> **What the exercise asks**:
Set the images aside and retype the whole listing exactly.

__________

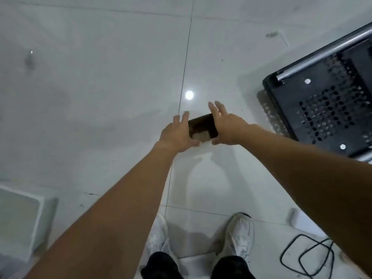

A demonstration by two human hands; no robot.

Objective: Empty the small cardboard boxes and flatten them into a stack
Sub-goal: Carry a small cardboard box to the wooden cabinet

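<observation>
**Item: small cardboard box** (203, 127). Dark, held in the air above the floor (100, 97), not resting on anything. The open mouth faces up toward the camera. The long axis runs away from the person, roughly in line with the forearms. A pale patch shows inside at the near end; whether it is contents or the box bottom cannot be told.

**Left hand** (177, 135). Touches the box's left long wall. Fingers (184, 117) are straight and laid along that wall, with the thumb at the near left corner.

**Right hand** (227, 127). Touches the box's right long wall. Fingers (216, 109) are straight and splayed, reaching past the box's far edge, with the thumb at the near right corner. Neither hand is clenched; the box is carried by pressing it between the two hands.

**Governing relation.** Both hands are equally close, one on each long wall, and the short ends are free. By judgement, tipping out or collapsing would work across the short axis.

**Right of the box, well apart:** black perforated crate (322, 109).

**Below and nearer than the box:** white shoes (239, 234).

**Near right of the box:** black cable (308, 256).

**Near left of the box:** white bin (18, 218).
</observation>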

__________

> **Solved exercise**:
A demonstration by two human hands; no robot.

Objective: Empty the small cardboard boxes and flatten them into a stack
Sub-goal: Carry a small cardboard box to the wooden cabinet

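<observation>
**Item: small cardboard box** (203, 127). Dark, held in the air above the floor (100, 97), not resting on anything. The open mouth faces up toward the camera. The long axis runs away from the person, roughly in line with the forearms. A pale patch shows inside at the near end; whether it is contents or the box bottom cannot be told.

**Left hand** (177, 135). Touches the box's left long wall. Fingers (184, 117) are straight and laid along that wall, with the thumb at the near left corner.

**Right hand** (227, 127). Touches the box's right long wall. Fingers (216, 109) are straight and splayed, reaching past the box's far edge, with the thumb at the near right corner. Neither hand is clenched; the box is carried by pressing it between the two hands.

**Governing relation.** Both hands are equally close, one on each long wall, and the short ends are free. By judgement, tipping out or collapsing would work across the short axis.

**Right of the box, well apart:** black perforated crate (322, 109).

**Below and nearer than the box:** white shoes (239, 234).

**Near right of the box:** black cable (308, 256).

**Near left of the box:** white bin (18, 218).
</observation>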

The exercise is complete.